Results:  At NcRTI-1 concentrations of 170xEC₅₀, a virus with mutation L234F in the HIV reverse transcriptase gene was selected. Antiviral testing showed that L234F is associated with a high (>100-fold) change in NcRTI-1 susceptibility and a moderate change in nevirapine susceptibility (<10-fold). The efficacy of other nucleoside reverse transcriptase inhibitors (NRTI) and non-NRTI (NNRTI) remained unaffected. The change in susceptibility for NcRTI-1 was confirmed using purified enzyme. Interestingly, recombinant L234F RT showed a defect in dimerization.

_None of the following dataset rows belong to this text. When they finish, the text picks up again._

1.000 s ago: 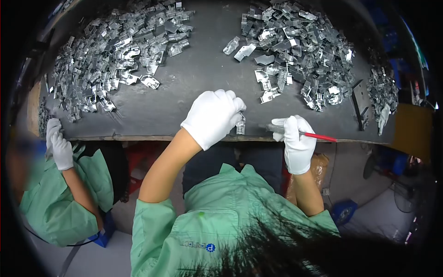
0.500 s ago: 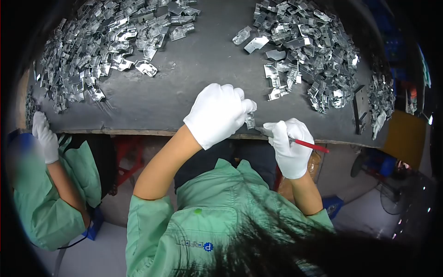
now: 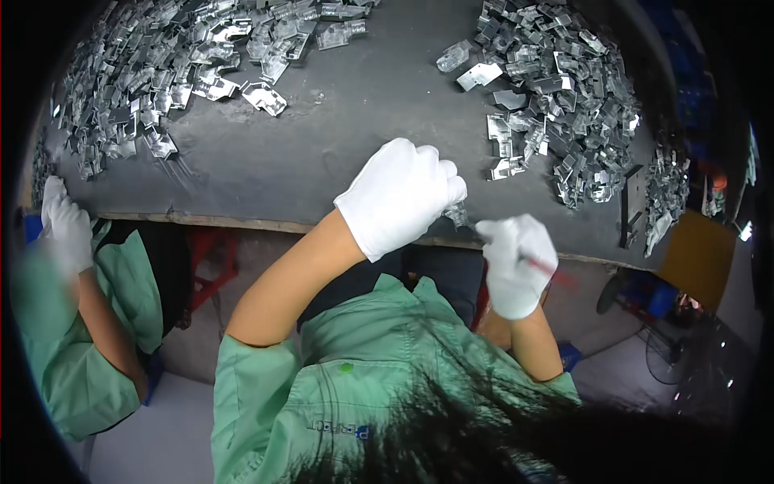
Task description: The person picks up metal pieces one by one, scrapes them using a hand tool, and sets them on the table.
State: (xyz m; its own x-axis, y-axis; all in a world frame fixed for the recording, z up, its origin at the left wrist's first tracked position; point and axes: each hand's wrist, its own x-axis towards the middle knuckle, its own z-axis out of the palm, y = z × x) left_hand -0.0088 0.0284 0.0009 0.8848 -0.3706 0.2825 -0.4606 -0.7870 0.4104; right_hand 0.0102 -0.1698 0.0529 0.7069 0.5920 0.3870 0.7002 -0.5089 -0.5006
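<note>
My left hand point(image 3: 403, 194), in a white glove, is closed on a small metal part point(image 3: 456, 213) near the table's front edge; the part sticks out below the fingers. Just to its right, my right hand point(image 3: 520, 262), also gloved, is closed round a red-handled tool point(image 3: 555, 273). The tool is smeared by motion and its tip cannot be made out. Heaps of shiny metal parts lie beyond my hands, one point(image 3: 129, 89) at the left and one point(image 3: 564, 97) at the right.
A co-worker's gloved hand point(image 3: 66, 226) rests at the table's left front edge. Toward the right end of the dark table point(image 3: 363, 105) are a dark strip point(image 3: 625, 208) and a smaller heap of parts point(image 3: 666, 189). Under the table stands a red frame point(image 3: 211, 270).
The view has shifted. My right hand has come closer to the metal part and turned, its red tool now blurred. My left hand still holds the part.
</note>
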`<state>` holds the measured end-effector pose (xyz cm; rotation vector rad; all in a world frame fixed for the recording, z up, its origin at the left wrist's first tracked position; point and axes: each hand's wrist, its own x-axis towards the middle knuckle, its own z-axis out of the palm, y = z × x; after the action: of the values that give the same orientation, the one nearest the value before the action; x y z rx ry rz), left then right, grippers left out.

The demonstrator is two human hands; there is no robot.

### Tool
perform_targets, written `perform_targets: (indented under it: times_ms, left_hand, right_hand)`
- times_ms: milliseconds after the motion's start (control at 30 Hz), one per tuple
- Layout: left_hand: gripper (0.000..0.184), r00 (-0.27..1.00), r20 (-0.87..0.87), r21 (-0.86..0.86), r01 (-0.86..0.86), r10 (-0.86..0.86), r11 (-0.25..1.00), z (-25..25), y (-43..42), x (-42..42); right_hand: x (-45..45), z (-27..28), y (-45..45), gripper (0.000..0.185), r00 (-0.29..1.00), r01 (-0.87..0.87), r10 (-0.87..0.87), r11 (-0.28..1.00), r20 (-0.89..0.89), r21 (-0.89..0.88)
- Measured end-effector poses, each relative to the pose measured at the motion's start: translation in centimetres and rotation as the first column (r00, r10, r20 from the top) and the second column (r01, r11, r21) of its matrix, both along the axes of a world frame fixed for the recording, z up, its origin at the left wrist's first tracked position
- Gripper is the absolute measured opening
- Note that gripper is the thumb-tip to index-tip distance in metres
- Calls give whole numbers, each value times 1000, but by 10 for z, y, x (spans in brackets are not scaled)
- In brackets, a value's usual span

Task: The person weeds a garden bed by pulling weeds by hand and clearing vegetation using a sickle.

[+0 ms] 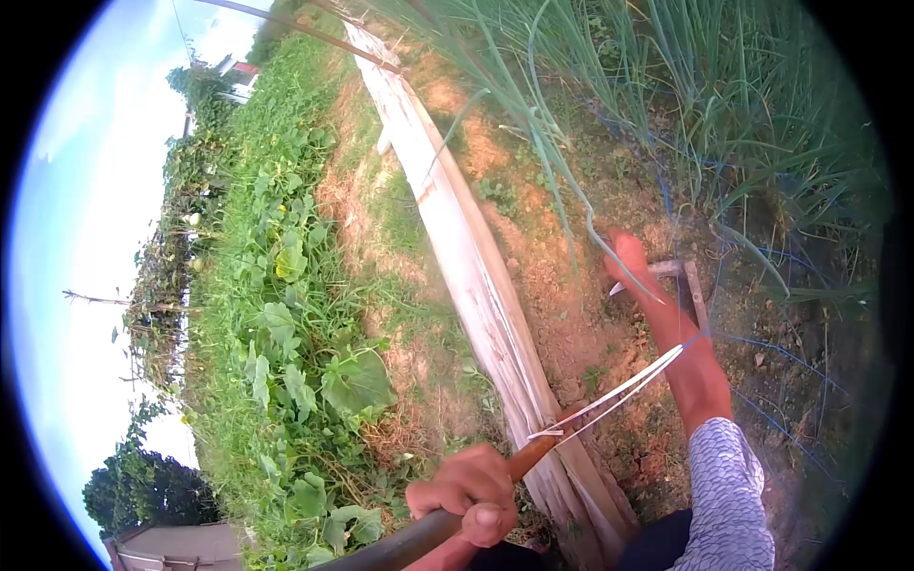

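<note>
Wraps left hand's (468, 497) fingers about a round brown wooden pole (530, 457), near centre; probably stiff, fairly light, best held mid-shaft. Has right hand (625, 252) farther right; can't make out fingers there.

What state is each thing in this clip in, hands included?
Left hand: closed around the wooden pole.
Wooden pole: gripped, white cord tied on.
White cord: pulled straight.
Blue string: strung out, thin.
Right hand: arm outstretched, grip unclear.
Timber: lying down, split lengthwise.
Green stalks: growing, some bent.
</note>
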<state>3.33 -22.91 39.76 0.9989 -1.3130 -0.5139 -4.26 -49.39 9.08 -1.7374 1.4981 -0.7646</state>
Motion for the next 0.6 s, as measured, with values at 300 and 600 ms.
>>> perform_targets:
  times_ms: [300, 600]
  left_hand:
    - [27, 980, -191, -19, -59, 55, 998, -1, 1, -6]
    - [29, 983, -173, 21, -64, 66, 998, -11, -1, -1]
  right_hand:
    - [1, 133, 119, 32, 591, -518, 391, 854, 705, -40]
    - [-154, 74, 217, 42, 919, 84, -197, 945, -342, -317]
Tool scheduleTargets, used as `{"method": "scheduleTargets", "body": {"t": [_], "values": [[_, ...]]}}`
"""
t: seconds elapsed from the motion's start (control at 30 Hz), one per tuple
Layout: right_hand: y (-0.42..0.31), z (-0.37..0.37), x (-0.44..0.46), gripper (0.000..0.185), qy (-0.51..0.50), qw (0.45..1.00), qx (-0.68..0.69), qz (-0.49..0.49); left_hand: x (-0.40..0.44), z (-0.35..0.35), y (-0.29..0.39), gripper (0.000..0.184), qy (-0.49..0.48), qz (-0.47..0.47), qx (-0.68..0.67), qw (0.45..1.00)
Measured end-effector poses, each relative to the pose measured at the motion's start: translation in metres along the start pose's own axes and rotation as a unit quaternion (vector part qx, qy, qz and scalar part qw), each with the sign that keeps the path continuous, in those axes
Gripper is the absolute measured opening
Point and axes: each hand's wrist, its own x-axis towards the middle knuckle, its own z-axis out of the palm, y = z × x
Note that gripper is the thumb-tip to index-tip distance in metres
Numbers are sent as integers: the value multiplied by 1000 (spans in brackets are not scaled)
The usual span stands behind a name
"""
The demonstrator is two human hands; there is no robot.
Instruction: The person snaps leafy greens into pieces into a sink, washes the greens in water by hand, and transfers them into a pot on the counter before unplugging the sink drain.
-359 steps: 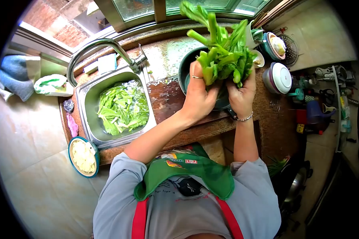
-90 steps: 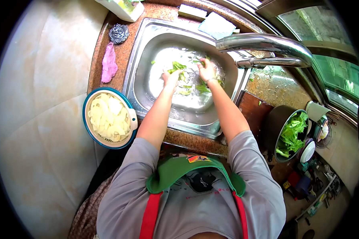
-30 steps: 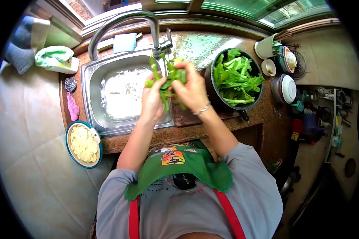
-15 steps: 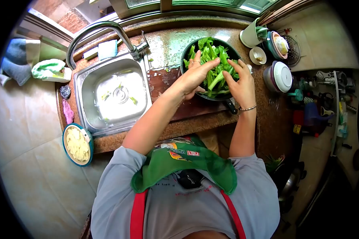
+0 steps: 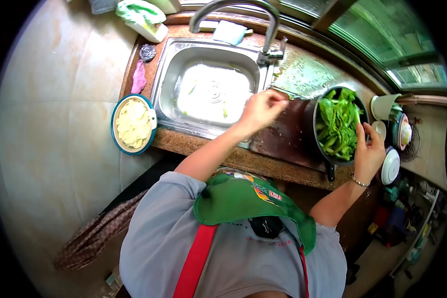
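Observation:
My left hand [image 5: 264, 111] is over the wet dark board beside the sink, its fingers curled and pressed together. Whether anything small is between the fingertips cannot be made out. At the right rim of the dark pot [image 5: 310, 126] is my right hand [image 5: 369, 156], fingers slightly apart, its fingertips close to a pale stem. Leafy greens [image 5: 335, 121] fill the pot up to its rim. A little water and a few green scraps [image 5: 225, 110] lie in the steel sink [image 5: 171, 74].
A bowl of pale slices [image 5: 133, 123] stands left of the sink, near a pink cloth [image 5: 139, 77] and a scouring ball [image 5: 147, 52]. The faucet [image 5: 270, 32] arches behind. Bowls and a white lid [image 5: 390, 165] sit right of the pot.
Greens from both hands are now in the pot. My left hand has left them, moved toward the sink and closed; my right hand has shifted to the pot's right rim. The view has turned.

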Motion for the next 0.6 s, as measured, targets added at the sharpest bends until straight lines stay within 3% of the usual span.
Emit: {"method": "scheduleTargets", "body": {"t": [0.03, 0.1, 0.17, 0.23, 0.3, 0.33, 0.37, 0.43, 0.5, 0.53, 0.57, 0.6], "values": [[-17, 5, 0, 23, 28, 999, 33, -23, 4, -18, -36, 31, 19, -13, 9, 1000], [-60, 35, -8, 18, 7, 973, 228, -14, 12, -56, -103, 29, 69, -76, 148, 984], [-100, 87, -24, 17, -96, 946, 305, -56, 28, -92, -178, 35, 101, -132, 307, 937], [-132, 156, -49, 19, -245, 935, 250, -56, 43, -123, -195, 47, 142, -213, 387, 886], [-145, 246, -73, 30, -419, 895, 142, -61, 55, -144, -237, 52, 196, -171, 436, 862], [-145, 295, -86, 42, -451, 887, 92, -50, 61, -150, -254, 57, 252, -126, 485, 828], [-145, 341, -101, 62, -427, 901, 45, -54, 65, -154, -263, 57, 252, -130, 480, 830], [-153, 400, -115, 84, -474, 880, 5, 31, 70, -162, -280, 64, 197, -253, 456, 830], [-139, 457, -145, 63, -432, 899, 57, 29, 73, -169, -312, 62, 163, -305, 390, 853], [-131, 478, -154, 63, -437, 897, 52, 31, 71, -170, -325, 60, 128, -348, 326, 870], [-124, 497, -160, 48, -475, 876, 71, 49, 66, -170, -332, 60, 124, -353, 323, 869], [-122, 507, -161, 34, -510, 853, 91, 66, 62, -169, -337, 55, 149, -302, 232, 913]]}}
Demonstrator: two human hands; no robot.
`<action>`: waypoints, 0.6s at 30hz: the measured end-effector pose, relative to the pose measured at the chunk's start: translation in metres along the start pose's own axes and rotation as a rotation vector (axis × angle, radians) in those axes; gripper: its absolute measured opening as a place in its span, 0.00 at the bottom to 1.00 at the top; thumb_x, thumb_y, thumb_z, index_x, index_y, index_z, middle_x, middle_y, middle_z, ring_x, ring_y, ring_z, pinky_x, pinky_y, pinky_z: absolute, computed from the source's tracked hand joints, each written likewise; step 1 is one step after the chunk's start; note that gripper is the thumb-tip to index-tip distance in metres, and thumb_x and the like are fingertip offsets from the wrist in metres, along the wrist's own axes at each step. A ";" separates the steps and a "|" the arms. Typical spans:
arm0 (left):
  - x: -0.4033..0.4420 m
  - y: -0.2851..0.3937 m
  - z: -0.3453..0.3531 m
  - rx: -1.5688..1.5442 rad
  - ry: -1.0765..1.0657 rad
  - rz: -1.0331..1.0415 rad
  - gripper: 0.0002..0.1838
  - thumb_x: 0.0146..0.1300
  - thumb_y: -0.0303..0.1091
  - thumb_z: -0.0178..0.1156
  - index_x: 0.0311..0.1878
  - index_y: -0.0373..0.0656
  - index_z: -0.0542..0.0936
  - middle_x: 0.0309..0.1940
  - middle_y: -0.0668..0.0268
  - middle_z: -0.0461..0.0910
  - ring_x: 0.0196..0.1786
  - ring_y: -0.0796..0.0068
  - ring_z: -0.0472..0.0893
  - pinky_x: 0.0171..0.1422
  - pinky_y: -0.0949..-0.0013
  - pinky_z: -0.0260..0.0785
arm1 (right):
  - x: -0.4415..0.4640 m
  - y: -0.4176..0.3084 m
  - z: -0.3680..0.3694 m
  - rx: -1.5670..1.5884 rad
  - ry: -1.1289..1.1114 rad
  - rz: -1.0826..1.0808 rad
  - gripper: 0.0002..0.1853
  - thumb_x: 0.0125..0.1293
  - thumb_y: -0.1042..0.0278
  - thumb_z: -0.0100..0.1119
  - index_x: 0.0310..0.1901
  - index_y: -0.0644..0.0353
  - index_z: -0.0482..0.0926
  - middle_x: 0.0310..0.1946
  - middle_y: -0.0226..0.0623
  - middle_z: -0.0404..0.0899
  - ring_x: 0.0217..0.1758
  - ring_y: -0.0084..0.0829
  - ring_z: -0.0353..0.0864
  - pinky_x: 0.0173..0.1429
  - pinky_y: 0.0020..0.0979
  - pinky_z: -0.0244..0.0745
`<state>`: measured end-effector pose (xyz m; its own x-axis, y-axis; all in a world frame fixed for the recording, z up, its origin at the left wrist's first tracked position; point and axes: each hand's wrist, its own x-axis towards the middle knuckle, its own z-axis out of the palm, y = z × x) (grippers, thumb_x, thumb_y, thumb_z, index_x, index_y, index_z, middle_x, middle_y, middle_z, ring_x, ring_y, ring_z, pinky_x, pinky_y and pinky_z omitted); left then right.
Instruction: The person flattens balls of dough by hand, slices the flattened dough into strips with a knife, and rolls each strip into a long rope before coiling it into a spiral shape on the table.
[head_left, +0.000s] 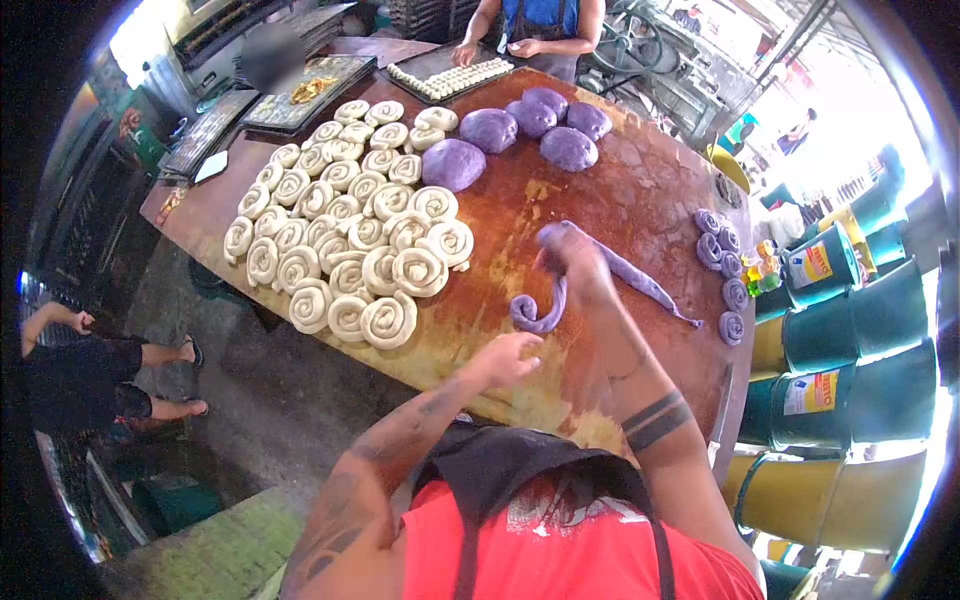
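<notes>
A long rope of purple dough (640, 280) lies bent on the table, its near-left end curled into a hook and its other end tapering off to the right. My right hand (572, 250), blurred by motion, grips the bend of this rope; its fingers are partly hidden. Just below the curled end, my left hand (506, 360) hovers with fingers loosely apart and nothing in them. To the left lie many coiled white dough spirals (345, 225), packed close and partly overlapping. Beyond my right hand sit several round purple dough lumps (487, 131).
Small purple coils (735, 295) line the table's right edge. Across the wooden table (650, 180), another person's hands (523, 47) are at a tray of small dough pieces (470, 78). Stacked green buckets (850, 330) stand on the right. Another person (95, 375) is at left.
</notes>
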<state>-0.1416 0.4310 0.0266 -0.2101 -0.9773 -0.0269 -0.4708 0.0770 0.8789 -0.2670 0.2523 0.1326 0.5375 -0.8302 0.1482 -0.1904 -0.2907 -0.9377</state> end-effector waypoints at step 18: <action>0.056 -0.024 -0.001 0.044 0.431 -0.289 0.22 0.59 0.39 0.71 0.51 0.36 0.79 0.48 0.47 0.83 0.53 0.46 0.83 0.60 0.52 0.76 | -0.093 0.099 0.041 -0.429 0.121 0.398 0.24 0.54 0.63 0.72 0.51 0.63 0.78 0.47 0.50 0.79 0.55 0.50 0.81 0.63 0.44 0.79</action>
<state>-0.1412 0.3741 0.0040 0.3012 -0.9517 -0.0592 -0.4947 -0.2091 0.8435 -0.3018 0.3206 0.0135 0.2644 -0.9556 -0.1299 -0.6861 -0.0917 -0.7217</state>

When L234F virus was grown in the presence of increasing concentrations of NNRTI, known NNRTI-resistance-associated mutations were selected. Importantly in 3 of 4 experiments the L234F mutation reverted to wild-type.

Conclusions:  In the presence of a high viral input, a novel mutation in the HIV reverse transcriptase gene was selected by NcRTI-1. Presence of L234F resulted in a considerable reduction in NcRTI-susceptibility, and a less pronounced change in susceptibility for nevirapine. This is not unexpected, since position 234 is located in the primer grip of the reverse transcriptase p66 subunit, close to the NNRTI pocket. No cross-resistance with other reverse transcriptase inhibitors was observed. Replication of the selected virus in the presence of NNRTI showed the reversal of the L234F mutation to wild type. This could indicate that L234F interferes with the replication capacity of the virus and/or that it is incompatible with canonical NNRTI mutations. The biochemical mechanism of NcRTI-resistance by L234F and its relevance in the clinical setting remains to be clarified. But the fact that this mutation is only selected by NcRTI further underscores the unique features of this novel class of HIV reverse transcriptase inhibitors.